__EXERCISE PROMPT__
Please repeat each of the records that follow, exactly as written.

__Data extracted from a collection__
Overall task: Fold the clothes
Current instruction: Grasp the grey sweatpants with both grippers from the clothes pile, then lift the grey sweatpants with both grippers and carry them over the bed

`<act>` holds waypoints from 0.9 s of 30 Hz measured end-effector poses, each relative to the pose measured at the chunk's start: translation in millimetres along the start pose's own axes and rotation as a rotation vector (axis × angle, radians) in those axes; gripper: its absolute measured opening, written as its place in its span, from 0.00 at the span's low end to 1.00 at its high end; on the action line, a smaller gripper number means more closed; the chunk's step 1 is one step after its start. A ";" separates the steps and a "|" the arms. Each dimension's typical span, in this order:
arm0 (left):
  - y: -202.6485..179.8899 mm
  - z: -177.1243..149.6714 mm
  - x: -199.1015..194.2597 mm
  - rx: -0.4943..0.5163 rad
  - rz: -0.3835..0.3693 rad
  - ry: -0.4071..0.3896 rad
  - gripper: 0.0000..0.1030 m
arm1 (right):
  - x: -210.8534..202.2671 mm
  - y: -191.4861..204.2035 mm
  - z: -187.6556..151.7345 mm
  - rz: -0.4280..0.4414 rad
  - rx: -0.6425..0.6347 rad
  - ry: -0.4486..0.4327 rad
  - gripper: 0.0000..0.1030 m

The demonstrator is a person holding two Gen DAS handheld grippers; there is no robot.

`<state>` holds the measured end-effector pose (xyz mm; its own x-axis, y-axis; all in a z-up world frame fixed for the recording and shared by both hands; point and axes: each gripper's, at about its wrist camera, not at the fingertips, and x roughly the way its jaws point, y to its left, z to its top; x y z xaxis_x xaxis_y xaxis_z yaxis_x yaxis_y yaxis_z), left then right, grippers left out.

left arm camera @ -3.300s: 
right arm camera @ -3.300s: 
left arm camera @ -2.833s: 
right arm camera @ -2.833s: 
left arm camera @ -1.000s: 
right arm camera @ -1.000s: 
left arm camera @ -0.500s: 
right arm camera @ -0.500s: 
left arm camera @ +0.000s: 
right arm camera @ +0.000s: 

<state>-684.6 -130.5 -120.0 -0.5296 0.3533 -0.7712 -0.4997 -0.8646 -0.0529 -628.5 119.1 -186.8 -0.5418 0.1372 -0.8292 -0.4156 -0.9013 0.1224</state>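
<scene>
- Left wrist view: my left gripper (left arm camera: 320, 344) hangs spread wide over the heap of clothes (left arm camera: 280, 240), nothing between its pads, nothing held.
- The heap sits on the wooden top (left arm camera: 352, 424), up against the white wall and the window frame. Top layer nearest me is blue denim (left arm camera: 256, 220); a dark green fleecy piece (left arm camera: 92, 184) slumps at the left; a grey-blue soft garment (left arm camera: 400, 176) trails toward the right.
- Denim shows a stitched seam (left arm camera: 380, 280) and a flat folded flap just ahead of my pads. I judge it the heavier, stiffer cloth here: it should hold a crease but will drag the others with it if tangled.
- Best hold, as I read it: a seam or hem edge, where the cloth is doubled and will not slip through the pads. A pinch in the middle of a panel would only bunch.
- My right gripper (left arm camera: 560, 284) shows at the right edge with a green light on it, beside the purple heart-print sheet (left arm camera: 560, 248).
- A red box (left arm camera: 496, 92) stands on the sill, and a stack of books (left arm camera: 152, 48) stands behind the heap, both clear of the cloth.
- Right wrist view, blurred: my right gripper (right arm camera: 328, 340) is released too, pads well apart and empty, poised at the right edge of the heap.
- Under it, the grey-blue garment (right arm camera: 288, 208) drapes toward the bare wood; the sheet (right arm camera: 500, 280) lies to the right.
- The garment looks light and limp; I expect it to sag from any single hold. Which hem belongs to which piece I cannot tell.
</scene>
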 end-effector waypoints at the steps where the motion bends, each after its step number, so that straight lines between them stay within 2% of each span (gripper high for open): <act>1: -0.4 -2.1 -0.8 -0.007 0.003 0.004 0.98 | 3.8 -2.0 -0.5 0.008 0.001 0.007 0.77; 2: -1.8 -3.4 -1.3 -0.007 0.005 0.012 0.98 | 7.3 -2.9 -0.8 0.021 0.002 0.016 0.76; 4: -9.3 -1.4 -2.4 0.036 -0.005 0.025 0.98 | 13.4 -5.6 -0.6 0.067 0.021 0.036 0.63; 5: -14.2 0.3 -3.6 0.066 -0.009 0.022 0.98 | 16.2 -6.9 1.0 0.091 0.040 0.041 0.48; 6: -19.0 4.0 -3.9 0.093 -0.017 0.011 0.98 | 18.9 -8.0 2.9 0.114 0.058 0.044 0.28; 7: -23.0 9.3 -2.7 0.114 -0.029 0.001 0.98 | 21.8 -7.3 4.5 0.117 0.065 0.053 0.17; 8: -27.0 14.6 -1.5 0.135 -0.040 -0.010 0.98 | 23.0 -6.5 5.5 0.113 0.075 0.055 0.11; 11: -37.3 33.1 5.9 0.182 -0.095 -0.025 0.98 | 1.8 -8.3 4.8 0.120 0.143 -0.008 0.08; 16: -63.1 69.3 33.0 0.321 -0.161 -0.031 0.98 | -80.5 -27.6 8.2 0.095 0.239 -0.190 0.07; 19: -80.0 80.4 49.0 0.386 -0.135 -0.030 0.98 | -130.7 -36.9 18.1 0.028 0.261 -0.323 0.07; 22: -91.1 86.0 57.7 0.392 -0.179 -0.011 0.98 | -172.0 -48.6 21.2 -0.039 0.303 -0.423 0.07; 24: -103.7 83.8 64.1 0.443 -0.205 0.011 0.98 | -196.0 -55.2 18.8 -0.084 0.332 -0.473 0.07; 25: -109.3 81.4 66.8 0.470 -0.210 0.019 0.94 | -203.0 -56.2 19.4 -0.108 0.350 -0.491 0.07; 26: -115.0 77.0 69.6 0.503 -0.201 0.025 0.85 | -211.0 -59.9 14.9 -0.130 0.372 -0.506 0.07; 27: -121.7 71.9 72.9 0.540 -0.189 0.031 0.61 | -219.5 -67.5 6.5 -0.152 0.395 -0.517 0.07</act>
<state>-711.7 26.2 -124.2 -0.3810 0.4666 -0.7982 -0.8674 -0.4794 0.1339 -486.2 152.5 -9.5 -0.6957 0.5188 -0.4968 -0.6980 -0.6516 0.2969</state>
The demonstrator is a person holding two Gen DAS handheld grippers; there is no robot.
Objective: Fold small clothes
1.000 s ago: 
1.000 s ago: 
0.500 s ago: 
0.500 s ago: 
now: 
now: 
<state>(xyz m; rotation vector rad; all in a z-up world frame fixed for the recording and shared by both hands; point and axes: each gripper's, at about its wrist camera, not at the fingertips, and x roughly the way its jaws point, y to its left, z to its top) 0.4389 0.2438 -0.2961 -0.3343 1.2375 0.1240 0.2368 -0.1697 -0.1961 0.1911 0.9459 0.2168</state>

__RESULT FOR THIS EXERCISE__
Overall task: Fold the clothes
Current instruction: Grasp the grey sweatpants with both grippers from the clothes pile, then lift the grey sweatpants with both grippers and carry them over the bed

`<act>` holds waypoints from 0.9 s of 30 Hz measured end-effector poses, each relative to the pose measured at the chunk's start: translation in millimetres along the start pose's own axes and rotation as a rotation vector (axis × angle, radians) in those axes; gripper: its absolute measured opening, written as its place in its span, from 0.00 at the span's low end to 1.00 at its high end; on the action line, a smaller gripper number means more closed; the chunk's step 1 is one step after its start. A ";" separates the steps and a "|" the arms. Each dimension's typical span, in this order:
arm0 (left):
  - y: -202.6485..179.8899 mm
  - z: -177.1243..149.6714 mm
  - x: -199.1015..194.2597 mm
  - rx: -0.4943..0.5163 rad
  - rz: -0.3835..0.3693 rad
  - ry: -0.4071..0.3896 rad
  - gripper: 0.0000..0.1030 m
arm1 (right):
  - x: -210.8534..202.2671 mm
  - y: -191.4861..204.2035 mm
  - z: -187.6556..151.7345 mm
  - rz: -0.4280..0.4414 rad
  - rx: -0.6425..0.6347 rad
  - ry: -0.4486..0.4327 rad
  - gripper: 0.0000..0.1030 m

The demonstrator is a person holding two Gen DAS handheld grippers; there is no robot.

`<state>` holds the measured end-effector pose (xyz mm; its own x-axis, y-axis; all in a z-up world frame fixed for the recording and shared by both hands; point and axes: each gripper's, at about its wrist camera, not at the fingertips, and x roughly the way its jaws point, y to its left, z to its top; x y z xaxis_x xaxis_y xaxis_z yaxis_x yaxis_y yaxis_z), left then right, grippers left out.

left arm camera @ -3.300s: 
right arm camera @ -3.300s: 
left arm camera @ -2.833s: 
right arm camera @ -2.833s: 
left arm camera @ -1.000s: 
right arm camera @ -1.000s: 
left arm camera @ -0.500s: 
right arm camera @ -0.500s: 
left arm camera @ +0.000s: 
right arm camera @ +0.000s: 

<state>-684.6 -130.5 -120.0 -0.5296 0.3533 -0.7712 -0.4997 -0.8646 -0.0529 -628.5 119.1 -186.8 -0.5418 0.1372 -0.8292 -0.4156 -0.9013 0.1224</state>
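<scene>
- Left wrist view: my left gripper (left arm camera: 320, 344) hangs spread wide over the heap of clothes (left arm camera: 280, 240), nothing between its pads, nothing held.
- The heap sits on the wooden top (left arm camera: 352, 424), up against the white wall and the window frame. Top layer nearest me is blue denim (left arm camera: 256, 220); a dark green fleecy piece (left arm camera: 92, 184) slumps at the left; a grey-blue soft garment (left arm camera: 400, 176) trails toward the right.
- Denim shows a stitched seam (left arm camera: 380, 280) and a flat folded flap just ahead of my pads. I judge it the heavier, stiffer cloth here: it should hold a crease but will drag the others with it if tangled.
- Best hold, as I read it: a seam or hem edge, where the cloth is doubled and will not slip through the pads. A pinch in the middle of a panel would only bunch.
- My right gripper (left arm camera: 560, 284) shows at the right edge with a green light on it, beside the purple heart-print sheet (left arm camera: 560, 248).
- A red box (left arm camera: 496, 92) stands on the sill, and a stack of books (left arm camera: 152, 48) stands behind the heap, both clear of the cloth.
- Right wrist view, blurred: my right gripper (right arm camera: 328, 340) is released too, pads well apart and empty, poised at the right edge of the heap.
- Under it, the grey-blue garment (right arm camera: 288, 208) drapes toward the bare wood; the sheet (right arm camera: 500, 280) lies to the right.
- The garment looks light and limp; I expect it to sag from any single hold. Which hem belongs to which piece I cannot tell.
</scene>
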 end-effector waypoints at the steps where the motion bends, each after its step number, so that straight lines between them stay within 2% of each span (gripper high for open): <act>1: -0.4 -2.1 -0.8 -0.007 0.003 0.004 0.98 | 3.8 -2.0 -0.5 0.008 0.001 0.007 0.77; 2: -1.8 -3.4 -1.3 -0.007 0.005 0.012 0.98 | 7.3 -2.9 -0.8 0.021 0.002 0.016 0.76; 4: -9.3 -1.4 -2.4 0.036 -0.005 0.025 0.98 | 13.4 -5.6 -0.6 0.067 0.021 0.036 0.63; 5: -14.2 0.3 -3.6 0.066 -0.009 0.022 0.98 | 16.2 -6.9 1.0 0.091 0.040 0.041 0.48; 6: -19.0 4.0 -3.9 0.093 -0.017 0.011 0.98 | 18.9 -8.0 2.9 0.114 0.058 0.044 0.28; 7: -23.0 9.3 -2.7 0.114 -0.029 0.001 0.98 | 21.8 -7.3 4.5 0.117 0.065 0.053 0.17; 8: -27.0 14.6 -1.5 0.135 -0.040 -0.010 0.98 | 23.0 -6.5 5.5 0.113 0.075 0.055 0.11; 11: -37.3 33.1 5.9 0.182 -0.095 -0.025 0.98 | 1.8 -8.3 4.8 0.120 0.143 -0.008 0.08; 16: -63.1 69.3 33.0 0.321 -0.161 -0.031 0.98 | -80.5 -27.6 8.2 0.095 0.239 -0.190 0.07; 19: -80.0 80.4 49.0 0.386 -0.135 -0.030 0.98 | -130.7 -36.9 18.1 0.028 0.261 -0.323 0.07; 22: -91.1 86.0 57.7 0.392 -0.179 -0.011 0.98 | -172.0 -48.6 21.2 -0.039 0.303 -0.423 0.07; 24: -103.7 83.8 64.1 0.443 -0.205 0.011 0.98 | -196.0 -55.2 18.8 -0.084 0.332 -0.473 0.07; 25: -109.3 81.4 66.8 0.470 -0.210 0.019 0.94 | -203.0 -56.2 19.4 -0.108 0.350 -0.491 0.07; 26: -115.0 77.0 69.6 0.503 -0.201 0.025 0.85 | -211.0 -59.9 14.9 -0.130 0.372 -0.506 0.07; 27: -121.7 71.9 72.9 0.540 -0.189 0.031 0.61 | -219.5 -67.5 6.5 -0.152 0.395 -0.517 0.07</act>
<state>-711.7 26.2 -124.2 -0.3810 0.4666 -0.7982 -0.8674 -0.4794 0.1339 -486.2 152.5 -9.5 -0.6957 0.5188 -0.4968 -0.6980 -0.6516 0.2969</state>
The demonstrator is a person holding two Gen DAS handheld grippers; there is no robot.
Objective: Fold small clothes
1.000 s ago: 
1.000 s ago: 
0.500 s ago: 
0.500 s ago: 
now: 
now: 
<state>(xyz m; rotation vector rad; all in a z-up world frame fixed for the recording and shared by both hands; point and axes: each gripper's, at about its wrist camera, not at the fingertips, and x roughly the way its jaws point, y to its left, z to its top) 0.4389 0.2438 -0.2961 -0.3343 1.2375 0.1240 0.2368 -0.1697 -0.1961 0.1911 0.9459 0.2168</state>

There is nothing further to this answer.